Exactly the lines below from the one with "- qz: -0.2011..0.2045" up to and including the one with "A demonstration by" make up the answer, with nothing else added.

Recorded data

-=-=-=-=-

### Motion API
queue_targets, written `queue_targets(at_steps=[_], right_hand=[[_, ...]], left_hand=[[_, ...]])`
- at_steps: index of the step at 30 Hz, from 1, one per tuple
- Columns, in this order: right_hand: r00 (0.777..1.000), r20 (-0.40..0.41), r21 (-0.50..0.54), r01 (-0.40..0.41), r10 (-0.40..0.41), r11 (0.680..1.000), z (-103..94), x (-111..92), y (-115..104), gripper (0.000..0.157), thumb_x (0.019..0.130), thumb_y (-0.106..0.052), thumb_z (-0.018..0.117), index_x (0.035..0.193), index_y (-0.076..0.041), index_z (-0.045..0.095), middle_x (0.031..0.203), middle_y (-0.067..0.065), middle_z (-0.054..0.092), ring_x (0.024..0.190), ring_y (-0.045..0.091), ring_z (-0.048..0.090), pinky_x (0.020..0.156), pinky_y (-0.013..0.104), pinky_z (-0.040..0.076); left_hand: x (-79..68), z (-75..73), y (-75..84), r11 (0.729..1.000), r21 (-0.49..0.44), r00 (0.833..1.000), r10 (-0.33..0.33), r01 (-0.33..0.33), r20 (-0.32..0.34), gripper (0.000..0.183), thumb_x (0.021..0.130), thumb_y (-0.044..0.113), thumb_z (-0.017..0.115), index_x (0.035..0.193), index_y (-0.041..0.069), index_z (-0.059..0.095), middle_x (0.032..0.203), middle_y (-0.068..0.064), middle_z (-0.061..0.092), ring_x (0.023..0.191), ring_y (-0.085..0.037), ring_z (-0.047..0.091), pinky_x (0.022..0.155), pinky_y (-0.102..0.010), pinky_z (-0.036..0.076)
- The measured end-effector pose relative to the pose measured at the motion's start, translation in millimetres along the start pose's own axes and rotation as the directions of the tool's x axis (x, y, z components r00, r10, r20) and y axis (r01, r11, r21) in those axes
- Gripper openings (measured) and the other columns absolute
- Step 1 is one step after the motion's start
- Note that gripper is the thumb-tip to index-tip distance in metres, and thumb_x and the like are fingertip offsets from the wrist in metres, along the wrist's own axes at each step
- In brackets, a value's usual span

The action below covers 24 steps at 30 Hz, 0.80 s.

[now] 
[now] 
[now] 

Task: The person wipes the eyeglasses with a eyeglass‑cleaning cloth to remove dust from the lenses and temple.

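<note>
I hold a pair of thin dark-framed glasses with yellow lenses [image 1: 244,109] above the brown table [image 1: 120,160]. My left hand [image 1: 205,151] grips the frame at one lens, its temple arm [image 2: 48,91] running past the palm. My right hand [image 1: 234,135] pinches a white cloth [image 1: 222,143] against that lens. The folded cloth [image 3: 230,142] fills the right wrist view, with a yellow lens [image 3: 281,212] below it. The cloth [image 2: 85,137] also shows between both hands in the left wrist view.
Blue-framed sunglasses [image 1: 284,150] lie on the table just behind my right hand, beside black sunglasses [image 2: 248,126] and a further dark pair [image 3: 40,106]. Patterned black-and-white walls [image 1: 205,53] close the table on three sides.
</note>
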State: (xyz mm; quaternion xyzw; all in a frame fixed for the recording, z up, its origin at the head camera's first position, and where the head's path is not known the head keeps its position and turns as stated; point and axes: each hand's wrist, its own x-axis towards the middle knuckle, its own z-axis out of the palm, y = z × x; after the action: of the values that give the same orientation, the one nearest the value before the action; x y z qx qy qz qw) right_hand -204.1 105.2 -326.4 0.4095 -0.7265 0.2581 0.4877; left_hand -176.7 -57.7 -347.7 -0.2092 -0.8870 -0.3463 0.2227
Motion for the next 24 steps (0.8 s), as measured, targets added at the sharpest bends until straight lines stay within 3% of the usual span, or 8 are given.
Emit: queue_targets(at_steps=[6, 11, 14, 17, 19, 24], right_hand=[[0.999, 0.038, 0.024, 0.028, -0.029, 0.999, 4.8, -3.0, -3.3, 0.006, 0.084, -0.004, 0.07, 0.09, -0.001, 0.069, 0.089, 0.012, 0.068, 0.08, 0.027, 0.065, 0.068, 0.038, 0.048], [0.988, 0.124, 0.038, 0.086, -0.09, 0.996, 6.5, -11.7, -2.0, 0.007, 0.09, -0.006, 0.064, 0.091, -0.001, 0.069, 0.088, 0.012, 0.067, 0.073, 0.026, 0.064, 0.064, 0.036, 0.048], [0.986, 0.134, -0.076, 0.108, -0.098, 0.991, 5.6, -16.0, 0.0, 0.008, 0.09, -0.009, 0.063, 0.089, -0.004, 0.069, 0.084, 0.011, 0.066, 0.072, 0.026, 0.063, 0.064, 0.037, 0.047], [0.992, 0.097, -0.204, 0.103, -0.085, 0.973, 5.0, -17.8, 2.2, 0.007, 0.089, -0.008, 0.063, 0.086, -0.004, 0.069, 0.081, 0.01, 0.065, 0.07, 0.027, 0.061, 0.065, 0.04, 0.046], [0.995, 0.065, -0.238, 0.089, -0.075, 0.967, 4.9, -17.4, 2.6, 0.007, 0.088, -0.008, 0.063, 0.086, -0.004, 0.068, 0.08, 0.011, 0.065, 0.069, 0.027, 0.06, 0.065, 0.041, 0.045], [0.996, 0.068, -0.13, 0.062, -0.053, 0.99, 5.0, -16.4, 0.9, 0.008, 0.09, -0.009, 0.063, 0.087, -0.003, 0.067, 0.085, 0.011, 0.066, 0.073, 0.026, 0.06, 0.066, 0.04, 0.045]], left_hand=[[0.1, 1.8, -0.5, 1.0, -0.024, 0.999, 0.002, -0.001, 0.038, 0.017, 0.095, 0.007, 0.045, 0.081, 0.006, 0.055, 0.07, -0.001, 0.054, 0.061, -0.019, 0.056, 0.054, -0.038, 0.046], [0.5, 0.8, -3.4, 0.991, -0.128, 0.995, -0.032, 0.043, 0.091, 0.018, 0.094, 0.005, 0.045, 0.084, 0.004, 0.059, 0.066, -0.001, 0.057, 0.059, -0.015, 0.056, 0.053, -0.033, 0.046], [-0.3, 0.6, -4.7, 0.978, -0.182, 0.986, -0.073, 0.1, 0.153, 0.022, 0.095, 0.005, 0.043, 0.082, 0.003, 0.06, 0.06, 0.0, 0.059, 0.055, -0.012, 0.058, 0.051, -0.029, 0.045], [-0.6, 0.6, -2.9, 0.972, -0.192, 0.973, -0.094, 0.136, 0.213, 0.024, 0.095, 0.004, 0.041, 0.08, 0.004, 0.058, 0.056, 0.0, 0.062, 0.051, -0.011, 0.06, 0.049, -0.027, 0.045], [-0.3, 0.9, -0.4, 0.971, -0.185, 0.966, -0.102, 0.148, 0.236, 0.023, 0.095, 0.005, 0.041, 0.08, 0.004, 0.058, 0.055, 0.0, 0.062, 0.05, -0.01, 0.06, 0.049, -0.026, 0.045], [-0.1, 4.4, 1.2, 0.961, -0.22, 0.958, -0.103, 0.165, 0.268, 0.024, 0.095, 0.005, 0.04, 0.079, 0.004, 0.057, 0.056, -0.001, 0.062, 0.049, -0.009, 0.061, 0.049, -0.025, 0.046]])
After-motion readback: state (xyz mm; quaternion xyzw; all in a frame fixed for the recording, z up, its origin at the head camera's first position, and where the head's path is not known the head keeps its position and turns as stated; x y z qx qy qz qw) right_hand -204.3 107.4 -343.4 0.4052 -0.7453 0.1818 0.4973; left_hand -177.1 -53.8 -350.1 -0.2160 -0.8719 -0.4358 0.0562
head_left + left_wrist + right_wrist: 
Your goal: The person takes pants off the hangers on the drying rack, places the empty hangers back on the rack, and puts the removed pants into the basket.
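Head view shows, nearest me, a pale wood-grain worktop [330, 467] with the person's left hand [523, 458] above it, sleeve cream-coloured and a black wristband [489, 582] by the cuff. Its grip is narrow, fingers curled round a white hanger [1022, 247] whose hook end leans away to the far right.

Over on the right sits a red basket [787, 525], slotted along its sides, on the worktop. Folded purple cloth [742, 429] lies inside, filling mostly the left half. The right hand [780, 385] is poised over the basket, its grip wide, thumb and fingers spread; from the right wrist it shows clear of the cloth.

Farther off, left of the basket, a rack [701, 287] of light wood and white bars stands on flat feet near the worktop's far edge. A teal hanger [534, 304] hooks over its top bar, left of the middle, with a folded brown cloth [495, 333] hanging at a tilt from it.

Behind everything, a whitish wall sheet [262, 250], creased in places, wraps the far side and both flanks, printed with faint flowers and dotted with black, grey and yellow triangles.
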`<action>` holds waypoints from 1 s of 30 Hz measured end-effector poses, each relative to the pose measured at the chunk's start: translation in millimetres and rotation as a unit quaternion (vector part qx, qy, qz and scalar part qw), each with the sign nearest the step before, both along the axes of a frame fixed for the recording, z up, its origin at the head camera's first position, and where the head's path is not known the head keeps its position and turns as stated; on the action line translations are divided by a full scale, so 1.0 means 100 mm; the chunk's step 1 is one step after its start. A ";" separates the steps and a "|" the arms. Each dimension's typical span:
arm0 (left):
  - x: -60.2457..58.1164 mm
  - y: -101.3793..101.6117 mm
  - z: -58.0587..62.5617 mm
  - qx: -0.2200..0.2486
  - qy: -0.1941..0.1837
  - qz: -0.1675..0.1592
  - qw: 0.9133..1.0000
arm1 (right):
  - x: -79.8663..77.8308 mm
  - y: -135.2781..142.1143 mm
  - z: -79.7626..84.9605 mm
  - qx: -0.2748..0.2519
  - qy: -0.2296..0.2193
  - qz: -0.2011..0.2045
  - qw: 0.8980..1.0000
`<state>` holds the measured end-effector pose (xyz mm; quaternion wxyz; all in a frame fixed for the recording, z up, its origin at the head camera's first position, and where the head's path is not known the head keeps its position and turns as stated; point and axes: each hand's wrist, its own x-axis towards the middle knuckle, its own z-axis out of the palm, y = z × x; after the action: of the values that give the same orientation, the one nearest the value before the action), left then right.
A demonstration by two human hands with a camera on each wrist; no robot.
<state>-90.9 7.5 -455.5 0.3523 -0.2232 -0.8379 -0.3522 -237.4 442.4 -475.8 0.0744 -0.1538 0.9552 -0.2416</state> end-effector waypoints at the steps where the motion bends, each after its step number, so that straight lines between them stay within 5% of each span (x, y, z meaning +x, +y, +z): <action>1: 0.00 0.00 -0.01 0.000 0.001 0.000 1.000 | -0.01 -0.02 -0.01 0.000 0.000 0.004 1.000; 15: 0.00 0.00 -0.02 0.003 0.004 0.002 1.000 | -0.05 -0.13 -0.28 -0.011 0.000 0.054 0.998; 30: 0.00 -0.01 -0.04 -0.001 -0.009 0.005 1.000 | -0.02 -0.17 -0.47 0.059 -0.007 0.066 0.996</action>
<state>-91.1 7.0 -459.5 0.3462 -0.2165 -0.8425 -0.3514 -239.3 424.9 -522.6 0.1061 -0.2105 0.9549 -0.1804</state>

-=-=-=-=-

▶ [OUTPUT BELOW]
  - qz: -0.2011..0.2045
  - qw: 0.8980..1.0000
`<state>` holds the measured end-effector pose (xyz mm; quaternion wxyz; all in a frame fixed for the recording, z up, its origin at the head camera's first position, and where the head's path is not known the head keeps its position and turns as stated; point and axes: each hand's wrist, its own x-axis towards the middle knuckle, its own z-axis out of the palm, y = z × x; after the action: of the values that give the same orientation, the one nearest the value before the action), left then right.
A demonstration by two human hands with a camera on each wrist; no robot.

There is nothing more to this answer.